What you are asked to do
From the entries below, please output exactly the lines starting at the one containing "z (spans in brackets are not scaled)" and ending at the one containing "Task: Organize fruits", both included.

Data

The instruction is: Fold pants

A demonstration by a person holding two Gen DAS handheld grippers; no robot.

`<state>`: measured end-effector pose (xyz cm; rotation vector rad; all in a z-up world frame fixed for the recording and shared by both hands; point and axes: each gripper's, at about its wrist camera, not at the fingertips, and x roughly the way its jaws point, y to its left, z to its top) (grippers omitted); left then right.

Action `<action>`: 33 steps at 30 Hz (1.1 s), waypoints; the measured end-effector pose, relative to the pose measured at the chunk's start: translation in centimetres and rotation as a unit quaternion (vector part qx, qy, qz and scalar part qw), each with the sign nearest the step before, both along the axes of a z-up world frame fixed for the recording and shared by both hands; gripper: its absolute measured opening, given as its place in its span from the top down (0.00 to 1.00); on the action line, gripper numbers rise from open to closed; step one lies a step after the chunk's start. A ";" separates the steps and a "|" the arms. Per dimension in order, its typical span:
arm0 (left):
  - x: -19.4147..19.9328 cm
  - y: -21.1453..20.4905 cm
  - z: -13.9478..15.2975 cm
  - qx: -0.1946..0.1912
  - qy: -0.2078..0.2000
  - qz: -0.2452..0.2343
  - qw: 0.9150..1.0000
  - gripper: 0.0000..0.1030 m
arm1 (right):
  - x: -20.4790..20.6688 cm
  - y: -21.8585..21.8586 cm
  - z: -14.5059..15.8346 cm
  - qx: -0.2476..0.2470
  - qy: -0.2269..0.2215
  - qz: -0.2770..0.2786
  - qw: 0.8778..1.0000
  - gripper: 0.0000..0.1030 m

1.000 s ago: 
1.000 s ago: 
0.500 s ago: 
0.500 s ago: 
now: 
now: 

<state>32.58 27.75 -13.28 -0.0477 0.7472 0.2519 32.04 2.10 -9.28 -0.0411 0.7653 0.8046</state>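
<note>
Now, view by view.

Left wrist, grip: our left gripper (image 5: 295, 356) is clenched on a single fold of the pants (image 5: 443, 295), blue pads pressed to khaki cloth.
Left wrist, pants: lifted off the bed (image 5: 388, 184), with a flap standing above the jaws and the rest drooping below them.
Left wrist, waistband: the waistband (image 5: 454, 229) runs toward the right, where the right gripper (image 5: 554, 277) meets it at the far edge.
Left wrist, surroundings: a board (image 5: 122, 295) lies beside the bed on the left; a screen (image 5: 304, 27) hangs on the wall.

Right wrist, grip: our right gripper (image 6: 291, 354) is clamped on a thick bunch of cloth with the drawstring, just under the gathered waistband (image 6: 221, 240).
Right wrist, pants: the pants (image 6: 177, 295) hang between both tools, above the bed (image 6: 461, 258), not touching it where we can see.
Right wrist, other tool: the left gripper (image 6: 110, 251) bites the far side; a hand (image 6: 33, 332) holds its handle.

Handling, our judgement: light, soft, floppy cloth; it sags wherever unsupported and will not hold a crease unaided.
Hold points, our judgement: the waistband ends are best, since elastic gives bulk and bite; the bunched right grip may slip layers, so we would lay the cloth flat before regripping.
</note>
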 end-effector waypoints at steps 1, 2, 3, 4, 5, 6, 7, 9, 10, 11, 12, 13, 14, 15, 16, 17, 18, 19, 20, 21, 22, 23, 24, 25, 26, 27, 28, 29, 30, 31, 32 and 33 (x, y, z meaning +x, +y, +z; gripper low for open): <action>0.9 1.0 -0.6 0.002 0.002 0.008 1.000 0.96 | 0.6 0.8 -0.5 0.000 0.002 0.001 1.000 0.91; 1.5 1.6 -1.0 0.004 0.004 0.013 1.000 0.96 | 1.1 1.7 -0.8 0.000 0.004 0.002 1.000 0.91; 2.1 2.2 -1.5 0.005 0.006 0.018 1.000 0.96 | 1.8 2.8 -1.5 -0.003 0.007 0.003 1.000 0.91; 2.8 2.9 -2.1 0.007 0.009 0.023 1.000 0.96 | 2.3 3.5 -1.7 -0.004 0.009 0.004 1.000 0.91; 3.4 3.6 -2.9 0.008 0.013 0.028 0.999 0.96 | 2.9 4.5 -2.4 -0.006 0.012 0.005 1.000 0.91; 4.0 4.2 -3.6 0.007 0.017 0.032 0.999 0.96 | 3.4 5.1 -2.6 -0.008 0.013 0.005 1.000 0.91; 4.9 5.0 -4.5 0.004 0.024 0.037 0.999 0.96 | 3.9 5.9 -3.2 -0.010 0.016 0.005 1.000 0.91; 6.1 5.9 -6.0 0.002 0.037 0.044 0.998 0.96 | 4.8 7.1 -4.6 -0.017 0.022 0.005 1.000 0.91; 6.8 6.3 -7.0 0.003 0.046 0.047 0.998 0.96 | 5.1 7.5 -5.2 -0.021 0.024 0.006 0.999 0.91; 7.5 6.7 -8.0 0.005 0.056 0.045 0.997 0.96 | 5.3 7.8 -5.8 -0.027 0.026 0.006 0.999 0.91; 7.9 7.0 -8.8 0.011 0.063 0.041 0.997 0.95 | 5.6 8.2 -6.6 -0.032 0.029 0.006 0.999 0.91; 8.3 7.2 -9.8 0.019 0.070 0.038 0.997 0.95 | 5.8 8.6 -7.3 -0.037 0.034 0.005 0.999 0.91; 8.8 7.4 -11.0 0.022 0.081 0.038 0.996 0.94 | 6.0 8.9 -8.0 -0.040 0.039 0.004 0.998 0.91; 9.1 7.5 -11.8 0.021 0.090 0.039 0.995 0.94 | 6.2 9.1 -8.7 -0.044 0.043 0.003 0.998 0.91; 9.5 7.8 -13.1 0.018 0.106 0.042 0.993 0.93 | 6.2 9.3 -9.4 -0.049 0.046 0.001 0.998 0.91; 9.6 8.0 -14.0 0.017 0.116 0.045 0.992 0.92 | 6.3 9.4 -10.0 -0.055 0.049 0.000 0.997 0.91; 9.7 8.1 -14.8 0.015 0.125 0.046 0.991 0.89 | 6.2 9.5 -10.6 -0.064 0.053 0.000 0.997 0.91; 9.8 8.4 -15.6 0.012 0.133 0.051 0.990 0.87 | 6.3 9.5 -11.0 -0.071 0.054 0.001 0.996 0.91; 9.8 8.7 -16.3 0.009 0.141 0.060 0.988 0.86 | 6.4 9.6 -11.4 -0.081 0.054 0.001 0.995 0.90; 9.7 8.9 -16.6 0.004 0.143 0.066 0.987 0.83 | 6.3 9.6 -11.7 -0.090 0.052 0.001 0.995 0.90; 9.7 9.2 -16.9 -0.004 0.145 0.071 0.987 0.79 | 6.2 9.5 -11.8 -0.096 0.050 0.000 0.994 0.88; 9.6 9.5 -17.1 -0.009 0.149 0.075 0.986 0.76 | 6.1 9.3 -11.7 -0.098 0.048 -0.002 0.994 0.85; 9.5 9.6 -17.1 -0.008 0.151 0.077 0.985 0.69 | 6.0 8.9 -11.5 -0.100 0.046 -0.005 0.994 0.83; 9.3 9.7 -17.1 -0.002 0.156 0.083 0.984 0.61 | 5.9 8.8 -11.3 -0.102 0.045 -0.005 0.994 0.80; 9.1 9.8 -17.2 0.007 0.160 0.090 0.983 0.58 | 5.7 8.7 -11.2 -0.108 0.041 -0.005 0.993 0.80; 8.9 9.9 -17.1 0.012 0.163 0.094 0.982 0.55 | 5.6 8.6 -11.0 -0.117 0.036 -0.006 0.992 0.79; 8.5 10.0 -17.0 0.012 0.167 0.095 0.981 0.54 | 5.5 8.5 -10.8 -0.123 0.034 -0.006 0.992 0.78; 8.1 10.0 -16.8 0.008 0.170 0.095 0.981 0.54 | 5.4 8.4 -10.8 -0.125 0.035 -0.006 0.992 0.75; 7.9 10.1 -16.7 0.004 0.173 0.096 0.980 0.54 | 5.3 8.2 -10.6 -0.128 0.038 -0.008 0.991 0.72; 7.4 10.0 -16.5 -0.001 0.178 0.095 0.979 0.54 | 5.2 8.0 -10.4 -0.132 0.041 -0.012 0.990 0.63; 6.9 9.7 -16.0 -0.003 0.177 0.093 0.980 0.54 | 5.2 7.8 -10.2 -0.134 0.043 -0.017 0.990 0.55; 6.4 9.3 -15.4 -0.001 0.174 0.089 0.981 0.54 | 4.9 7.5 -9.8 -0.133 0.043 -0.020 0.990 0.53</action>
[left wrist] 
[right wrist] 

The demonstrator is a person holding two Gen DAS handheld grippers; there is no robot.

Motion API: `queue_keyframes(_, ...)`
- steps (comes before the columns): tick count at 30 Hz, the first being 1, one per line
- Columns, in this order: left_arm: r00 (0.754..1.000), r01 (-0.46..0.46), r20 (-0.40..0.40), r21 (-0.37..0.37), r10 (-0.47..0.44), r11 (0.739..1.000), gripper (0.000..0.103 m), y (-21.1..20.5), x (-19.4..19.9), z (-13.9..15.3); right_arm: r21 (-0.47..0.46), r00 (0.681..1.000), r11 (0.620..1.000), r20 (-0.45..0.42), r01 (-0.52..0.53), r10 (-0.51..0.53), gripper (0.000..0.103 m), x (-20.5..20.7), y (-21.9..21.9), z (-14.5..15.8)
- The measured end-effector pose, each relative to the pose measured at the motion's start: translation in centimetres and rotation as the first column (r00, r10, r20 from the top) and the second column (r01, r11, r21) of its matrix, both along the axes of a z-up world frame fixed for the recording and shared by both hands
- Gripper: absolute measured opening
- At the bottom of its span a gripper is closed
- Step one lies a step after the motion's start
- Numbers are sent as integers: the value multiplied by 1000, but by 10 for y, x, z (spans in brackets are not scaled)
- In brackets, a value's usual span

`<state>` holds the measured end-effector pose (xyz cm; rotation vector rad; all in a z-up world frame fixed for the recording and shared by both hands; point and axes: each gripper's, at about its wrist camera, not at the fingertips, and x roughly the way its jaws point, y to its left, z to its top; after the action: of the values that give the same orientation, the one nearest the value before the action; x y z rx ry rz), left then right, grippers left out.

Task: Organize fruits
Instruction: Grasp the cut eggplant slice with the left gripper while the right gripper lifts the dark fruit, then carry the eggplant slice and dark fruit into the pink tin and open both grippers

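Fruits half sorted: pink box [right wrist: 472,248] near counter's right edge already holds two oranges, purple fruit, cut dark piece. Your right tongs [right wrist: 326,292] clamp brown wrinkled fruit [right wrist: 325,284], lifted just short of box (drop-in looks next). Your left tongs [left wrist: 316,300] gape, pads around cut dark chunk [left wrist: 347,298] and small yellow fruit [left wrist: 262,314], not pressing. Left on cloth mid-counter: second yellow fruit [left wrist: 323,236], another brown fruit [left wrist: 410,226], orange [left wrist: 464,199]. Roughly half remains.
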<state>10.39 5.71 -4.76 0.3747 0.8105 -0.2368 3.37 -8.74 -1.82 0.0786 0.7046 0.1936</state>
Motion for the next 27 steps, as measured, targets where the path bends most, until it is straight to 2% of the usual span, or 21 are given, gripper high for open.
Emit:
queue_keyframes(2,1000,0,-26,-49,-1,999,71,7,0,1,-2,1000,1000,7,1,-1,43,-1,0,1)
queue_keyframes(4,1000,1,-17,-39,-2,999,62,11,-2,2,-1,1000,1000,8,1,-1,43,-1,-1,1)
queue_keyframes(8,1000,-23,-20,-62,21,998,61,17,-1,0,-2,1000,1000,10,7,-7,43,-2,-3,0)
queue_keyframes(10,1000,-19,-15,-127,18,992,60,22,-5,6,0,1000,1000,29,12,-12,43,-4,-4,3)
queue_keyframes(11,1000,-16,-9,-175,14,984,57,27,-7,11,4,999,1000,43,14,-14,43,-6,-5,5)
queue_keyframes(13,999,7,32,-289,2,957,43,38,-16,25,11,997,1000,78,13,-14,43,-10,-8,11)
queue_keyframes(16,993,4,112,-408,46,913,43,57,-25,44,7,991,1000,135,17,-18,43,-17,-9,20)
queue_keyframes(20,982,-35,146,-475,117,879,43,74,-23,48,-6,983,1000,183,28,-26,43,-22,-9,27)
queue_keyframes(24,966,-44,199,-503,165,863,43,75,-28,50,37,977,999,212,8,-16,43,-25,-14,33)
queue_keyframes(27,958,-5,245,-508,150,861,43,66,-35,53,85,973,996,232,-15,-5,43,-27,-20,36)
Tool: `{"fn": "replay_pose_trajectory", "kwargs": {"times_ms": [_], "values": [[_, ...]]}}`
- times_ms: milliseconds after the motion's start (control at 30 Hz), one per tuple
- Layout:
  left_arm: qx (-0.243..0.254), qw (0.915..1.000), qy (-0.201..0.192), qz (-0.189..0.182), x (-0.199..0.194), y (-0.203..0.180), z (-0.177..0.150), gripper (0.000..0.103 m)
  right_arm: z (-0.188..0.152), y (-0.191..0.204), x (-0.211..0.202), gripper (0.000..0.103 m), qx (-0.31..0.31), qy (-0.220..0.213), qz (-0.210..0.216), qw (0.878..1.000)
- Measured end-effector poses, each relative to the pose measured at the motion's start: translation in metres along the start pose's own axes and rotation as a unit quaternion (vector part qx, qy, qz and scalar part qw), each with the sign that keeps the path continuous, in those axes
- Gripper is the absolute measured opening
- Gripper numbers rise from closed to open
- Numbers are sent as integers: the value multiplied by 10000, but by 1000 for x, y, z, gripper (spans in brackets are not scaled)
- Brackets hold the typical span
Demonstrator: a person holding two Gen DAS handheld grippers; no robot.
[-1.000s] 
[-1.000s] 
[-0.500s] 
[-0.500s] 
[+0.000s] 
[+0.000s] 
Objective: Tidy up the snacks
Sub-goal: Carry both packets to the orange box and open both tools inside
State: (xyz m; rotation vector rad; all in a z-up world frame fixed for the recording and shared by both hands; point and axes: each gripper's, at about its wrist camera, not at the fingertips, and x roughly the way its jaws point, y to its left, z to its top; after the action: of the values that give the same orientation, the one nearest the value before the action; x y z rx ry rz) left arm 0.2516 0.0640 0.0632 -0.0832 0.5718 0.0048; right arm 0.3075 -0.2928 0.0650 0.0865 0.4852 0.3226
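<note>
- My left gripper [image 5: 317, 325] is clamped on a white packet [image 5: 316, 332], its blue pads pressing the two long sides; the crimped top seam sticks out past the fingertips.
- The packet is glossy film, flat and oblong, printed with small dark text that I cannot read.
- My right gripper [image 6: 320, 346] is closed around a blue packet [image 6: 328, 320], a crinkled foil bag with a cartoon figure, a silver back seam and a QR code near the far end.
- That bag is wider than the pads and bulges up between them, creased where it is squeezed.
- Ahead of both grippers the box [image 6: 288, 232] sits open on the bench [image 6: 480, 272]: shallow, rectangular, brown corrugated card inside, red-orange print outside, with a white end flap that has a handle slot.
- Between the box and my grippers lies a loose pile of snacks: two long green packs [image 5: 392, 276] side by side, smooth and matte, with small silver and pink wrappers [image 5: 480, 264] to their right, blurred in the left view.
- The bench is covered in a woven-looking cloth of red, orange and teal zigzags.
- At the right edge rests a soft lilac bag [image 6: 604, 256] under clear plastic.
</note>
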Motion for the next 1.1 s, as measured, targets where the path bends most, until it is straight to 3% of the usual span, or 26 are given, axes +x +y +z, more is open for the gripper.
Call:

Your solution
- Numbers are sent as integers: the value multiplied by 1000, but by 10 for y, x, z (spans in brackets are not scaled)
- In brackets, a value's usual span

`<state>` holds the measured end-effector pose (xyz cm; rotation vector rad; all in a z-up world frame fixed for the recording and shared by both hands; point and axes: each gripper's, at about its wrist camera, not at the fingertips, and x roughly the way its jaws point, y to its left, z to its top; after the action: of the values that give the same orientation, the one nearest the value before the action; x y z rx ry rz), left then right, grippers left out.

Task: Organize fruits

No further answer is needed.